In this case, a few years ago, I lived near a farm with some beautiful horses. I tracked down the owner of the land, and asked if he would allow me to sit in a chair outside the pasture and photograph and sketch his horses. I promised I wouldn’t pester the horses.

The first day, he met me there to see what I had in mind. At first amused, he later was kind of charmed seeing me in my folding chair in knee high grass week after week studying his horses.

Horses being horses, of course they were studying me, too. They would look up when they caught wind of me. They would watch me get set-up and then settle in. They usually would move toward me at the fence, led by the lead mare, to see if there were any food treats involved. I had asked the owner specifically if I could feed them and what he wanted me to share. So, yes, they usually got a treat. After that, they would continue to be curious for a little, and then go back to munching on grass.

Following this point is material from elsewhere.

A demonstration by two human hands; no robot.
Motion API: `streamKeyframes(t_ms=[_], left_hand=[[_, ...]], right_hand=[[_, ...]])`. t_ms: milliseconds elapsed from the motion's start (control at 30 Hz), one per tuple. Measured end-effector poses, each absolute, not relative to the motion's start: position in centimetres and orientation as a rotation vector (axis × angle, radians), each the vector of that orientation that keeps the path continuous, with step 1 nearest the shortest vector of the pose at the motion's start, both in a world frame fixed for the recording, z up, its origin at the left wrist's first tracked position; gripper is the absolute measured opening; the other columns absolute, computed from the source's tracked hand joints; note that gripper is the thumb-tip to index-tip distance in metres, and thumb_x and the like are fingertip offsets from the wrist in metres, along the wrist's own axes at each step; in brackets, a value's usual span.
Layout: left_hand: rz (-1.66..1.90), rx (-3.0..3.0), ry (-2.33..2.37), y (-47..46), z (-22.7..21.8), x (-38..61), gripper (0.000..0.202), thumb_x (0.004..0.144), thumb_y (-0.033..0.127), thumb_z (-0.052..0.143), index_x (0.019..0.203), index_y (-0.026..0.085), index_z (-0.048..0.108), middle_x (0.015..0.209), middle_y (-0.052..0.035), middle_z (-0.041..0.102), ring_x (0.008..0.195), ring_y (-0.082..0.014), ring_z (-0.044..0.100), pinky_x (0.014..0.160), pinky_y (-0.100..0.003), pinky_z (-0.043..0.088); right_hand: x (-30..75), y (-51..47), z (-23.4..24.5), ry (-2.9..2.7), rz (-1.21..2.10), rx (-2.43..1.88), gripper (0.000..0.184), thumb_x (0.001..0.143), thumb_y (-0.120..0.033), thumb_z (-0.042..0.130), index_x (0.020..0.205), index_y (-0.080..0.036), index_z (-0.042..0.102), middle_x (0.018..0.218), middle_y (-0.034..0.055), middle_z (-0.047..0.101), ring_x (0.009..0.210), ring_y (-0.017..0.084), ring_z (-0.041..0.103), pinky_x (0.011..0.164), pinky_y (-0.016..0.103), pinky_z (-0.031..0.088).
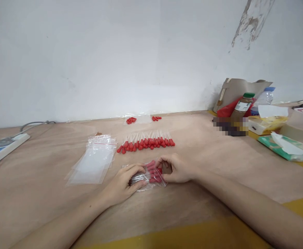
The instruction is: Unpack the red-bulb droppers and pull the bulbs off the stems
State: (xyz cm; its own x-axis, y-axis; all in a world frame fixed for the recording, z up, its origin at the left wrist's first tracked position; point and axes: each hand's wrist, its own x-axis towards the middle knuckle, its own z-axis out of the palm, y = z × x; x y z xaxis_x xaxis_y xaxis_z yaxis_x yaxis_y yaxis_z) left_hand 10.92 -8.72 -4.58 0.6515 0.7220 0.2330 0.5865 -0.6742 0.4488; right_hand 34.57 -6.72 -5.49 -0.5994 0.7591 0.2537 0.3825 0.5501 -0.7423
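A clear plastic bag (144,186) lies in front of me, holding several droppers (154,175) with red bulbs pointing right. My left hand (124,183) curls around the bag's left part, thumb below and fingers above the clear tubes. At the bag's right end, my right hand (178,169) pinches the plastic beside the red bulbs; its fingertips are partly hidden. Just beyond the hands runs a row of loose droppers (148,142), red bulbs toward me and clear tubes toward the wall. Flat clear zip bags (91,164) lie overlapped to the left.
Near the wall lie two small groups of red-bulbed items (131,120) on clear plastic. A power strip (8,148) with cables is at the far left. On the right are a green-capped bottle (242,106), a grey bag (231,90) and a green tissue pack (283,148).
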Motion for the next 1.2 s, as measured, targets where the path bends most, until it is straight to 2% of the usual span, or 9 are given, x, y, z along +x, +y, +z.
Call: streamKeyframes(t_ms=[167, 267, 400, 467, 567, 833, 967, 1033, 1200], left_hand=[[0.571, 2.528, 1.054, -8.8, -4.6, 10.9, 0.022, 0.085, 0.037, 0.048, 0.102, 0.023, 0.053, 0.116, -0.0036, 0.057, 0.101, -0.0183, 0.055, 0.085, -0.03, 0.042], [0.561, 2.516, 1.055, -8.7, -4.6, 10.8, 0.022, 0.085, 0.037, 0.047, 0.103, 0.024, 0.053, 0.117, -0.0036, 0.056, 0.102, -0.0185, 0.055, 0.086, -0.031, 0.042], [0.566, 2.506, 1.049, -8.7, -4.6, 10.8, 0.023, 0.086, 0.037, 0.047, 0.103, 0.023, 0.053, 0.117, -0.004, 0.056, 0.103, -0.0185, 0.055, 0.087, -0.031, 0.042], [0.578, 2.511, 1.048, -8.7, -4.7, 10.8, 0.023, 0.085, 0.037, 0.047, 0.103, 0.023, 0.053, 0.117, -0.004, 0.056, 0.103, -0.0183, 0.055, 0.087, -0.03, 0.042], [0.583, 2.518, 1.045, -8.6, -4.8, 10.7, 0.023, 0.085, 0.037, 0.048, 0.103, 0.023, 0.053, 0.117, -0.0038, 0.056, 0.102, -0.018, 0.056, 0.086, -0.029, 0.043], [0.567, 2.506, 1.038, -8.5, -4.8, 10.6, 0.021, 0.086, 0.036, 0.047, 0.102, 0.023, 0.053, 0.119, -0.0045, 0.055, 0.107, -0.019, 0.053, 0.089, -0.032, 0.042], [0.569, 2.507, 1.032, -8.6, -4.8, 10.6, 0.021, 0.086, 0.035, 0.047, 0.102, 0.023, 0.054, 0.119, -0.0047, 0.055, 0.105, -0.0186, 0.054, 0.088, -0.033, 0.043], [0.575, 2.509, 1.032, -8.6, -4.8, 10.6, 0.021, 0.086, 0.035, 0.047, 0.102, 0.023, 0.054, 0.118, -0.0053, 0.056, 0.105, -0.0191, 0.054, 0.088, -0.033, 0.043], [0.545, 2.5, 1.028, -8.4, -4.7, 10.5, 0.023, 0.086, 0.036, 0.047, 0.104, 0.023, 0.053, 0.12, -0.0055, 0.055, 0.107, -0.0197, 0.053, 0.089, -0.034, 0.042]], right_hand=[[36.1, -6.6, -4.9, -2.266, 0.752, -0.947, 0.029, 0.058, -0.008, 0.059, 0.086, -0.016, 0.056, 0.067, -0.0038, 0.056, 0.056, 0.006, 0.046, 0.051, 0.017, 0.037], [37.7, -6.1, -4.7, -2.282, 0.758, -0.971, 0.031, 0.057, -0.006, 0.057, 0.087, -0.015, 0.058, 0.073, -0.0018, 0.055, 0.06, 0.006, 0.047, 0.053, 0.018, 0.039], [38.2, -5.9, -4.9, -2.284, 0.962, -0.918, 0.049, 0.059, -0.016, 0.069, 0.105, -0.015, 0.054, 0.083, 0.0001, 0.056, 0.064, 0.007, 0.048, 0.054, 0.018, 0.04], [38.0, -5.8, -5.1, -2.253, 1.03, -0.879, 0.04, 0.064, -0.025, 0.07, 0.101, -0.015, 0.057, 0.079, -0.0005, 0.057, 0.064, 0.007, 0.048, 0.056, 0.019, 0.04], [38.0, -5.5, -5.4, -2.159, 1.149, -0.883, 0.025, 0.07, -0.028, 0.066, 0.09, -0.014, 0.062, 0.074, -0.0003, 0.059, 0.061, 0.007, 0.049, 0.056, 0.02, 0.041], [41.8, -3.0, -5.3, -1.666, 1.428, -0.919, 0.031, 0.059, -0.027, 0.076, 0.087, -0.017, 0.068, 0.084, 0.0039, 0.069, 0.074, 0.012, 0.062, 0.067, 0.025, 0.048], [45.0, -2.2, -4.3, -1.436, 1.349, -1.001, 0.028, 0.054, -0.026, 0.078, 0.079, -0.018, 0.069, 0.076, 0.0021, 0.07, 0.056, 0.008, 0.058, 0.054, 0.021, 0.046], [46.3, -2.1, -3.3, -1.364, 1.237, -1.02, 0.026, 0.055, -0.03, 0.078, 0.077, -0.019, 0.069, 0.078, 0.0027, 0.07, 0.054, 0.007, 0.057, 0.054, 0.021, 0.047], [44.9, -1.3, -2.1, -1.367, 0.646, -1.077, 0.033, 0.062, -0.035, 0.073, 0.089, -0.018, 0.067, 0.09, 0.0065, 0.069, 0.077, 0.016, 0.064, 0.073, 0.032, 0.052]])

They generally are quiet and docile. They spend most of their time eating or resting, usually while standing. They may even stand resting with their eyes shut.

As in most periods of observation, you can learn so much by being still and simply watching. No hurry. Just watching. The hierarchy in the herd, which is a matriarchy, is something you observe when you are quiet and can watch the herd socialize.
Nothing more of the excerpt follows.